# TASK DESCRIPTION
Return the full listing unchanged, excluding any images it contains.
START DATASET EXCERPT
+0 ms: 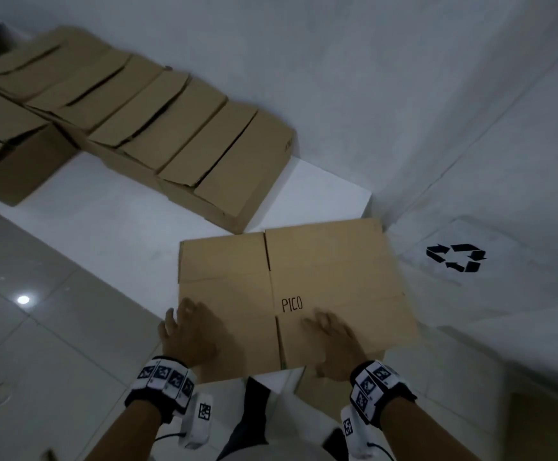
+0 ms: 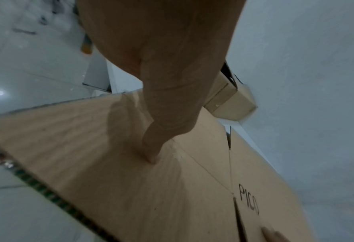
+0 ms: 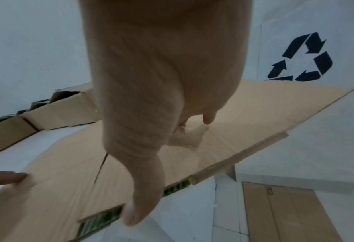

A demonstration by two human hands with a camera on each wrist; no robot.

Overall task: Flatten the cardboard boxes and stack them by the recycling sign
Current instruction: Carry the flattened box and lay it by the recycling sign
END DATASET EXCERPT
# FINISHED EXERCISE
+0 ms: 
+0 ms: 
+0 ms: 

A demonstration by two human hands with a camera on each wrist; no robot.

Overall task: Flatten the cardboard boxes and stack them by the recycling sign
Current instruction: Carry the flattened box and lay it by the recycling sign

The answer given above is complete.